Chronic knee pain can be quite a frustrating injury to deal with.
Sometimes, people go to surgeons, and they recommend a menisectomy after doing an MRI.
But this is often more a process of looking for something, rather than finding something.
Often times those MRI findings are benign findings that don’t mean anything.
Furthermore, who ever you go to is going to want to do what they’re good at. Meaning if you go to a massage therapist, they’ll tell you that your muscles are tight and you need manual therapy. If you go to a physical therapist they’ll tell you that your muscles are weak and need to be strengthened. If you go to a surgeon, they’re going to tell you that you need surgery…
But I digress
The 2 Things to Know
1. no better than placebo surgery
There was a profound study that found no difference between a menisectomy and a placebo surgery.

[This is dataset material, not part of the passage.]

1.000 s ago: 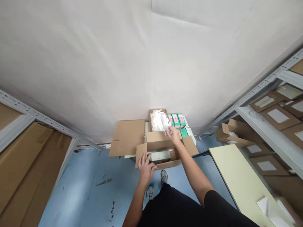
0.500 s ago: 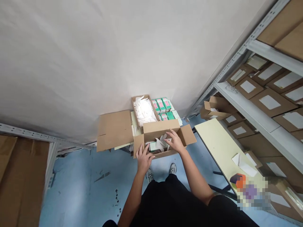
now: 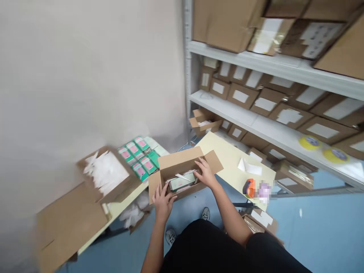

Yes, no better than placebo surgery.
“In this trial involving patients without knee osteoarthritis but with symptoms of a degenerative medial meniscus tear, the outcomes after arthroscopic partial meniscectomy were no better than those after a sham surgical procedure.”
This study should have ended this surgery alone.
2. will lead you to a knee replacement
The other studies show that this surgery will cause an increased risk of needing a knee replacement in the near future.
“Osteoarthritis patients who underwent menisectomy for the meniscal injury had higher incidence of total knee replacement up to 10 years of follow-up than the non-operated group. The greater knee replacement utilization observed in patients undergoing menisectomy merits caution when treating OA patients with meniscal injury.”
Is this because surgery disrupts the joint’s homeostasis, leading to significant post op weakness that isn’t always corrected, removes the “cushion” of the knee (meniscus), alters the dynamic interplay of the tissue, or leads to disappointment and further patient inquiry for simple solutions?
Regardless of the reason, it’s clear there is an association.
Summary
Sometimes a meniscectomy is necessary. Maybe the knee is locking, or it’s a large acute tear.
But often times it’s not. Cleaning up the mechanics of the lower extremity and strengthening the quads and hamstrings can make a huge impact.
Dry needling and manual therapy are also very helpful.